Perhaps most ironically, in the very places where Medicaid policy is most likely to disempower Black and Latino voters, those voters are the lynchpin of progressive electoral coalitions, especially in the South.  In Alabama, Georgia, Louisiana and Mississippi — Black Americans are the fastest-growing group of voting-age residents. As such, any policy that causes them to be politically disaffected, undermines democracy.

This is but one reason why Medicaid expansion is such a hot button political issue. To be clear, ensuring that all Americans have access to healthcare should not be a partisan matter.  Nevertheless, in a context where it is treated as such, the political consequences of a program like Medicaid are not something we can afford to ignore. As we head towards a deadlocked gubernatorial election in Louisiana, this is all more clear than ever.

 On November 16th, the incumbent Democrat, John Bel Edwards will face off against his Republican opponent, Eddie Rispone. Rispone is a businessman who has never held public office. His neophyte status notwithstanding, Rispone’s campaign has been buoyed by the zealous support of another businessman who catapulted into politics without any electoral experience: Donald Trump. Despite Trump’s claims to the contrary, John Bel Edwards is no “radical liberal.” Edwards’ positions on issues like gun control and abortion belie such a label. But even as a so-called “conservative Democrat” floating in a vast sea of Louisiana Republicans, Edwards has dramatically changed the state’s healthcare landscape by embracing Medicaid expansion, a core component of the Affordable Care Act. The expansion of Medicaid was spearheaded by Governor Edwards when he took office in 2016. As a result, over 445,000 additional Louisianans now have health insurance, and the state boasts historically low uninsured rates. Medicaid covers 1 in 5 adult Louisianans, 1 in 2 children living in the state, and 3 in 4 nursing home residents.

The tangible benefits that Medicaid expansion has created in the lives of people in Louisiana are massive and can hardly be overstated. According to the Louisiana Department of Health, nearly 24,000 people have received in-patient mental health care, over 19,000 have received treatment for substance use and just under 14,000 cases of colon cancer have been averted through early detection. Even beyond these concrete health gains, the entire state has experienced an economic boost on account of the infusion of Medicaid dollars, which have spurred $3.5 billion in economic activity and helped to create 19,000 jobs

 
 

Despite all of this, Governor Edwards faces a Republican challenger who promises to “freeze” Medicaid enrollment. Ignoring the lives saved through access to medical care and the profound need for such access among vulnerable Louisianans, Rispone— one of Louisiana’s wealthiest residents—has instead focused on grossly overstated and hyperbolic claims of Medicaid misuse and fraud. In the face of a largely successful policy like Medicaid expansion, it is no surprise that Rispone would trot out trope of fraud. In doing so (even if implicitly or inadvertently), he draws from a deep and frequently tapped well of racialized stereotypes about underserving poor black people taking advantage of government largesse. Racialized divides in support for Medicaid expansion have proven politically consequential , and Rispone is leveraging such rifts to his advantage. In doing so, he is upending the will and preferences of Louisianans. Data for Progress polling shows that 61 percent of Louisiana voters support Medicaid expansion. Instead of aiming to continue a successful policy that has helped hundreds of thousands of state residents, Rispone is pushing racialized stereotypes about fraud to justify eroding Medicaid. 

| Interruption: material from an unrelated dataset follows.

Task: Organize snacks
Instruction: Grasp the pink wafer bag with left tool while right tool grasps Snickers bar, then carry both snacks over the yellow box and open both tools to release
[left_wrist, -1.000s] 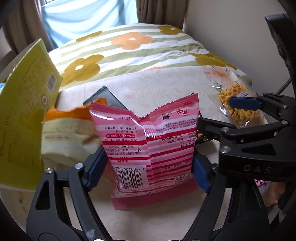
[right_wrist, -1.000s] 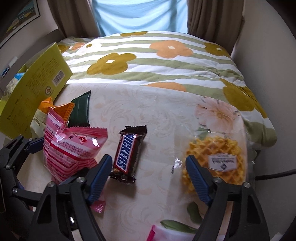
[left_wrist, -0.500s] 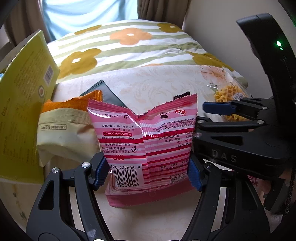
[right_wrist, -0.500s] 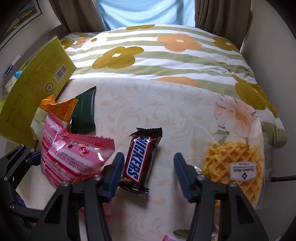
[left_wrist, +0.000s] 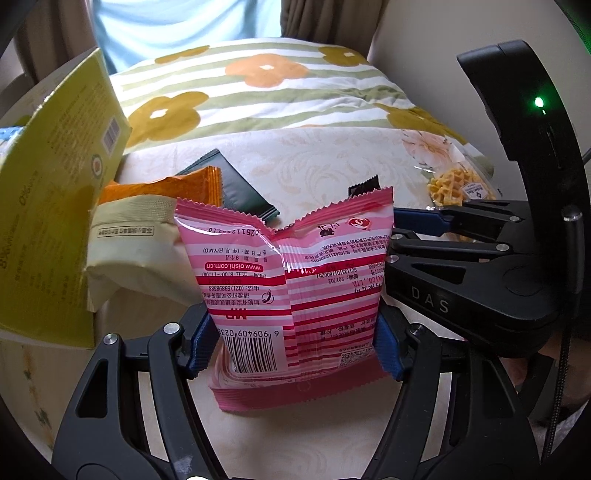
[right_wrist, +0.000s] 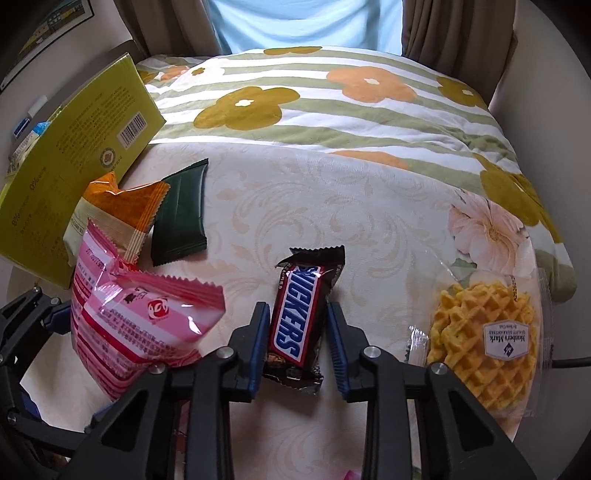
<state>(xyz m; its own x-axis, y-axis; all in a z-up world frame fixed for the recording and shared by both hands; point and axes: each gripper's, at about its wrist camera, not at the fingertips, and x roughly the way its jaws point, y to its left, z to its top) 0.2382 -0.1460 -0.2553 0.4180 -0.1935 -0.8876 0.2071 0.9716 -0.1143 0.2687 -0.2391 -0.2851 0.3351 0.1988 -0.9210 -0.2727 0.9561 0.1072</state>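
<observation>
My left gripper (left_wrist: 293, 347) is shut on a pink striped snack bag (left_wrist: 291, 280) and holds it upright; the bag also shows in the right wrist view (right_wrist: 140, 325). My right gripper (right_wrist: 297, 343) has its jaws narrowed on either side of a Snickers bar (right_wrist: 299, 317) that lies on the cream cloth; a small gap remains beside the right pad. The right gripper's body (left_wrist: 480, 280) sits just right of the pink bag in the left wrist view.
An open yellow-green box (right_wrist: 74, 158) stands at the left with an orange and cream snack pack (right_wrist: 114, 210) at its mouth. A dark green packet (right_wrist: 181, 214) lies beside it. A wrapped waffle (right_wrist: 484, 339) lies at the right. A flowered quilt (right_wrist: 314, 96) lies beyond.
My right gripper has moved forward over the Snickers bar and its jaws have narrowed around it. My left gripper has kept its hold on the pink bag and lifted slightly.
</observation>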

If Rispone wins, the “freeze” that he promises to bring to Medicaid will likely produce negative feedback loops between Medicaid policy and politics in Louisiana. Because a majority of Medicaid beneficiaries in Louisiana are Black, Rispone’s policy approach would disproportionately disempower the very people at the losing end of the popular stereotypes he has activated as an electoral strategy. 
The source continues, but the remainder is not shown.